For the records that follow, return only the count of lines containing the string "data".

▶

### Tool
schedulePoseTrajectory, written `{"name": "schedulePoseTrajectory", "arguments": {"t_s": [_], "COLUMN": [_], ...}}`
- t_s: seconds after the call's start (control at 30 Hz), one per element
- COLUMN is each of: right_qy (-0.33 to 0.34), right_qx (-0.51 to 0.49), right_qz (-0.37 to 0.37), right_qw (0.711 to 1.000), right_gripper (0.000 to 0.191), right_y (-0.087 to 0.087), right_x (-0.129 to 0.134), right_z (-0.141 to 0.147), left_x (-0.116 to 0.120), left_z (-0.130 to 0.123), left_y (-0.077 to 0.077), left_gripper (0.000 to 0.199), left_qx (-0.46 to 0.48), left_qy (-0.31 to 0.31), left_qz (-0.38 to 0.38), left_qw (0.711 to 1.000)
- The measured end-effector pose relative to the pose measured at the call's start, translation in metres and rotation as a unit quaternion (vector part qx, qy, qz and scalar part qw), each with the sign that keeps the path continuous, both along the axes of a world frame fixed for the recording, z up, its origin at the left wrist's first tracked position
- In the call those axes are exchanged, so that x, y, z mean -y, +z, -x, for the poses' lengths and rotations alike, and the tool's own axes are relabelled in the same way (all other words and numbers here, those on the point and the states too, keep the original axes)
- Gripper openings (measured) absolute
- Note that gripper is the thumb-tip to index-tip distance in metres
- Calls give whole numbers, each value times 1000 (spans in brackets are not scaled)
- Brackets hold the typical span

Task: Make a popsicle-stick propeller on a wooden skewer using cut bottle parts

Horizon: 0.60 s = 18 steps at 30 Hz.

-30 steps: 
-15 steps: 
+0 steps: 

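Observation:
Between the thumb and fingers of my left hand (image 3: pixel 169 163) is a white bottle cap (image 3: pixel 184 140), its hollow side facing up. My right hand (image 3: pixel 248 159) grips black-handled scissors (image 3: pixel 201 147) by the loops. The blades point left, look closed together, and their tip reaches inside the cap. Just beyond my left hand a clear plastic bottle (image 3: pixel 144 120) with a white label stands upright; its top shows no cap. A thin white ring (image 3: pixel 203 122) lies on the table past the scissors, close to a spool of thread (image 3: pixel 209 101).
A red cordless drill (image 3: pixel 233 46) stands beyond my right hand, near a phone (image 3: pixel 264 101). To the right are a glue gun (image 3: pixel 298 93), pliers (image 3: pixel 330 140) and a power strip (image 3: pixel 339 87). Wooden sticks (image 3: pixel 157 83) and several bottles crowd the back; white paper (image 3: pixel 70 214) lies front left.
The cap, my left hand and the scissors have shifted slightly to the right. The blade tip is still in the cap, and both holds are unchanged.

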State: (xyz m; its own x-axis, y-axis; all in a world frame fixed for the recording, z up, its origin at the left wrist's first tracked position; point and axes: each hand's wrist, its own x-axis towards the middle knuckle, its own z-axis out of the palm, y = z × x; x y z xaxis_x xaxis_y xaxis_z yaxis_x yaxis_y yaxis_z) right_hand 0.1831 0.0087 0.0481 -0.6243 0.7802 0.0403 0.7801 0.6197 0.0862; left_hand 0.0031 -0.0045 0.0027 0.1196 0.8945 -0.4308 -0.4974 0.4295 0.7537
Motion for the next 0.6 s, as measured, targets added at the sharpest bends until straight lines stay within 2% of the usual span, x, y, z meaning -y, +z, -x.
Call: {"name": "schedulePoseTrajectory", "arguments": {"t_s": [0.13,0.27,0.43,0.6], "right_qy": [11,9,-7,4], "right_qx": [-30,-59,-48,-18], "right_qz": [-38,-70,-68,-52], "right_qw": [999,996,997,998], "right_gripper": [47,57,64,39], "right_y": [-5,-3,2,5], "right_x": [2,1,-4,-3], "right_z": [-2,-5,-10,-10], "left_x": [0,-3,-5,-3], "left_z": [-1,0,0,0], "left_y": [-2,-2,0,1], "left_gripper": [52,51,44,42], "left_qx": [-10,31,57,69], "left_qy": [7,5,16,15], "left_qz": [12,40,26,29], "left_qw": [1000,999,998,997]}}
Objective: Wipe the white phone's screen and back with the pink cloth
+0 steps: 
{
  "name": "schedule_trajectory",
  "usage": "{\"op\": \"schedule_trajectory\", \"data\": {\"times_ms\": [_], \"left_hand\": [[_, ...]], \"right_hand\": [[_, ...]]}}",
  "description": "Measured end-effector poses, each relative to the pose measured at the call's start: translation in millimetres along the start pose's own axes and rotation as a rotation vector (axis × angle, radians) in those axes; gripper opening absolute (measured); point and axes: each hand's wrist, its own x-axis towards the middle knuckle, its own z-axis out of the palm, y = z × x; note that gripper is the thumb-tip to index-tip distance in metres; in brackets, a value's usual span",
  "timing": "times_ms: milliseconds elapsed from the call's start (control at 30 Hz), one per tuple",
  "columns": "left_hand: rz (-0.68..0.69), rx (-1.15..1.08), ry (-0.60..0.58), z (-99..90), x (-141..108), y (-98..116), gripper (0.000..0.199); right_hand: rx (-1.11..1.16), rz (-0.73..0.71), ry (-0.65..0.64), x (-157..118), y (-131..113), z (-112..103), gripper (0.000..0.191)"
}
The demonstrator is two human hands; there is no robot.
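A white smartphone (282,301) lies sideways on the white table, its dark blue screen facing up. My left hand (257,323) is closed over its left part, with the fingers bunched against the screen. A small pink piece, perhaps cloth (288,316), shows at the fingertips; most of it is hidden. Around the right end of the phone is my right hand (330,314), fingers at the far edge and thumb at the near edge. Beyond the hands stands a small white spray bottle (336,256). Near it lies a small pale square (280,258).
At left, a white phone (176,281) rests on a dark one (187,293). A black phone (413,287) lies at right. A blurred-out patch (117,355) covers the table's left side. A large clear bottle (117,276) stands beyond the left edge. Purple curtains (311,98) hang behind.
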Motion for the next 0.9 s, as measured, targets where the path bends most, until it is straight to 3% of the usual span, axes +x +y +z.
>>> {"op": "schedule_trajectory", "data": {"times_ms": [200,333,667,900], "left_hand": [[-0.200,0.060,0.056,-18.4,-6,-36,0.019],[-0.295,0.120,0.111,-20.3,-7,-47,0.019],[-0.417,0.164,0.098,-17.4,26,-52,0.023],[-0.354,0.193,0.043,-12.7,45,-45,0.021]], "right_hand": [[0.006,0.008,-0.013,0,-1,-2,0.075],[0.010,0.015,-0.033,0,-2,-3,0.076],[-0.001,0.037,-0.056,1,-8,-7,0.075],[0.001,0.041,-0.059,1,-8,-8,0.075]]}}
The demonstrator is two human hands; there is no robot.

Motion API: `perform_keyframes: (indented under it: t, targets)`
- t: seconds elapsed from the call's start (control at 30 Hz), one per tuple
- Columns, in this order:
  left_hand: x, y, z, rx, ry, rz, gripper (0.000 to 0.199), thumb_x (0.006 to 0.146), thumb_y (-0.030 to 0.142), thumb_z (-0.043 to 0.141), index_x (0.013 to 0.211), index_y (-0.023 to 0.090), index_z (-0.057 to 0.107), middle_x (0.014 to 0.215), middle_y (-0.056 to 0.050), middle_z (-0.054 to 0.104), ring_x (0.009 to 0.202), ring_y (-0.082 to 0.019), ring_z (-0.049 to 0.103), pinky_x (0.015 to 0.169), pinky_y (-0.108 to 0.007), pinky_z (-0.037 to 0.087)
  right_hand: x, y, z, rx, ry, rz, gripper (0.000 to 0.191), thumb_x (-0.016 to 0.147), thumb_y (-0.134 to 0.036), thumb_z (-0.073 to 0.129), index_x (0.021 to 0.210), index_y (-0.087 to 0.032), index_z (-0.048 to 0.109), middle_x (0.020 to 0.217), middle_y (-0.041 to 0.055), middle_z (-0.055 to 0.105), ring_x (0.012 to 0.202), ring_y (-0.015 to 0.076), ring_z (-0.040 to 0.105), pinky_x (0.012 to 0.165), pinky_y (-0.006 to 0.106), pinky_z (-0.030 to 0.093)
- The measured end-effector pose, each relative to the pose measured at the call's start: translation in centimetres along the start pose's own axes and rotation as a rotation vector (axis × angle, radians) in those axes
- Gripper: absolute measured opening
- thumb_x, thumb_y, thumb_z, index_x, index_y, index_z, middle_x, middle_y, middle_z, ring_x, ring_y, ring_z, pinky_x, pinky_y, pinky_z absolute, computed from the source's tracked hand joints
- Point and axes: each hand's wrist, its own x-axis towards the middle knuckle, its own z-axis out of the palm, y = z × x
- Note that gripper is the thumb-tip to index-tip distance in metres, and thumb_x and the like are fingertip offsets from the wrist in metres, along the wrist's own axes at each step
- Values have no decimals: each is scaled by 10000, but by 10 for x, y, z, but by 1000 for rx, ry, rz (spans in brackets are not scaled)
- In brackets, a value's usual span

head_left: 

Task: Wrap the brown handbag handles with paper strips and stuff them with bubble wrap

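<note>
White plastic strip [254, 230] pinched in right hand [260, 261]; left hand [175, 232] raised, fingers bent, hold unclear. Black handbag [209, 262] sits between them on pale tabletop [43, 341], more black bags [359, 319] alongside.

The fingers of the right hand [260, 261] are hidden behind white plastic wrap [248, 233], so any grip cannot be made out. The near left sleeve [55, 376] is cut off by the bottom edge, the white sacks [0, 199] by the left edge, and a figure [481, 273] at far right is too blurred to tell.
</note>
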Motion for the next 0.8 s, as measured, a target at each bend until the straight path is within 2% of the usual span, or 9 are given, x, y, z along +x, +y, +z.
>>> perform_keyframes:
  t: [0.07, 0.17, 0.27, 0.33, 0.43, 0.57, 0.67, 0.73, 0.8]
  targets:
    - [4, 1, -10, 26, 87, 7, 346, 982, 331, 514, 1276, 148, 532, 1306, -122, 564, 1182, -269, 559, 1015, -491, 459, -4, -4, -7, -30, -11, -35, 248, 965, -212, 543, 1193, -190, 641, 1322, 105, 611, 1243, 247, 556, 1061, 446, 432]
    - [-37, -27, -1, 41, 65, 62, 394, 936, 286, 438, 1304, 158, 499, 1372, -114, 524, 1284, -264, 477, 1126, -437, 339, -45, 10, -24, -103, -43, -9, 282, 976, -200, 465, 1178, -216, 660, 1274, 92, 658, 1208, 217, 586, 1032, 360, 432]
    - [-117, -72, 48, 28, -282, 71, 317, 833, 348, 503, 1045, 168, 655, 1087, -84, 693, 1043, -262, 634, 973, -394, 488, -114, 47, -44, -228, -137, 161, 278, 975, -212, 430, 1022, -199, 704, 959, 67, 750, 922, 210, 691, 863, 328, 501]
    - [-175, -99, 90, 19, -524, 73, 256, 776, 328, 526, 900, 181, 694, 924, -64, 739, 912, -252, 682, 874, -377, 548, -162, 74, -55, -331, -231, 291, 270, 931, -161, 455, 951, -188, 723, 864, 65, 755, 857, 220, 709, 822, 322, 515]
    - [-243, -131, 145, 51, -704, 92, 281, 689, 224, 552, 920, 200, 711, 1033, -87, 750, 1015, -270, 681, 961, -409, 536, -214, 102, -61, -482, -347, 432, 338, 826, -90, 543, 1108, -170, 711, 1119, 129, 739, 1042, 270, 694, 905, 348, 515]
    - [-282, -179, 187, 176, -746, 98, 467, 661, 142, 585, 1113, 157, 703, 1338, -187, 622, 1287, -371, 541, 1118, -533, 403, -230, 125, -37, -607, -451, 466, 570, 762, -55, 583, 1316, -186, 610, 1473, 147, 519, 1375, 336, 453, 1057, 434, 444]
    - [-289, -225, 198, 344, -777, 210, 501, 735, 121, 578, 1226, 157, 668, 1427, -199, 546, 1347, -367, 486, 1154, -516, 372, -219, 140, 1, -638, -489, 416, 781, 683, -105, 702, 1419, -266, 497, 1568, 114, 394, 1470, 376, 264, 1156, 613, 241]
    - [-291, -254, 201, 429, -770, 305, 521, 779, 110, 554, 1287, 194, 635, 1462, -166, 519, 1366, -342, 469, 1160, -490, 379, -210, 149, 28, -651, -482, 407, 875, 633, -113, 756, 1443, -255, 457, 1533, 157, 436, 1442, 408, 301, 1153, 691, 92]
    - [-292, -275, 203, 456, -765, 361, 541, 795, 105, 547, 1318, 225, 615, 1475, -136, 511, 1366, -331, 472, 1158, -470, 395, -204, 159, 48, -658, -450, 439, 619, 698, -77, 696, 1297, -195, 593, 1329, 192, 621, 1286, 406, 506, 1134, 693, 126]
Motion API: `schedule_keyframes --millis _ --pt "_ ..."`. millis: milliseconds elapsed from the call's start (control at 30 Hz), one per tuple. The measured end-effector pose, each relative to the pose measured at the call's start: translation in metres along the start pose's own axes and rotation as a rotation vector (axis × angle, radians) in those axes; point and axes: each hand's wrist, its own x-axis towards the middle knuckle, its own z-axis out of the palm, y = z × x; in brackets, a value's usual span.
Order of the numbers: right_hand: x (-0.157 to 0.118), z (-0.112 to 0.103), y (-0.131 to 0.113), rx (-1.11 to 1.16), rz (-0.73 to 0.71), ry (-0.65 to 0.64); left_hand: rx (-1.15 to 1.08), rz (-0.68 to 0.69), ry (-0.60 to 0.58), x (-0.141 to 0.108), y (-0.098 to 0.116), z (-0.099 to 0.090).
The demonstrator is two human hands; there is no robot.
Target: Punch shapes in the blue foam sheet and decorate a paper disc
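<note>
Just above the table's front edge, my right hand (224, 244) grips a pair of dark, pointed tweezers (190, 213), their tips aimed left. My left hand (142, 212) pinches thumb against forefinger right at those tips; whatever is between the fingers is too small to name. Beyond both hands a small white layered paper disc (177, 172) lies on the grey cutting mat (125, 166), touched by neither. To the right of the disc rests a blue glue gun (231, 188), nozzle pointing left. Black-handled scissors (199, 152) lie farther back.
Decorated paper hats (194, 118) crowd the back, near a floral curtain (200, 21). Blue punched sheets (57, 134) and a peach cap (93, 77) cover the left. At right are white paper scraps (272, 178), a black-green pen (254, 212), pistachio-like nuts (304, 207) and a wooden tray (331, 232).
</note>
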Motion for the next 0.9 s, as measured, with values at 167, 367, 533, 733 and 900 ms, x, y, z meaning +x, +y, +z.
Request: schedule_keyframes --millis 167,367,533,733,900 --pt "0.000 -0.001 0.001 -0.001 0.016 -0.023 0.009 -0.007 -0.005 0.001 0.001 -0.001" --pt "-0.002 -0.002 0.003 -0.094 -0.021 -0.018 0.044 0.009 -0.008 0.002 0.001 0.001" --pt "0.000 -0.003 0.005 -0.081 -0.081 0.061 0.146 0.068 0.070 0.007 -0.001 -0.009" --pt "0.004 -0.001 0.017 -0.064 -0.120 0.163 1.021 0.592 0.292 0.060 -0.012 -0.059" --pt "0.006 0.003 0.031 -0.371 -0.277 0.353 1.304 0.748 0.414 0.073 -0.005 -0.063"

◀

EXERCISE RESULT
2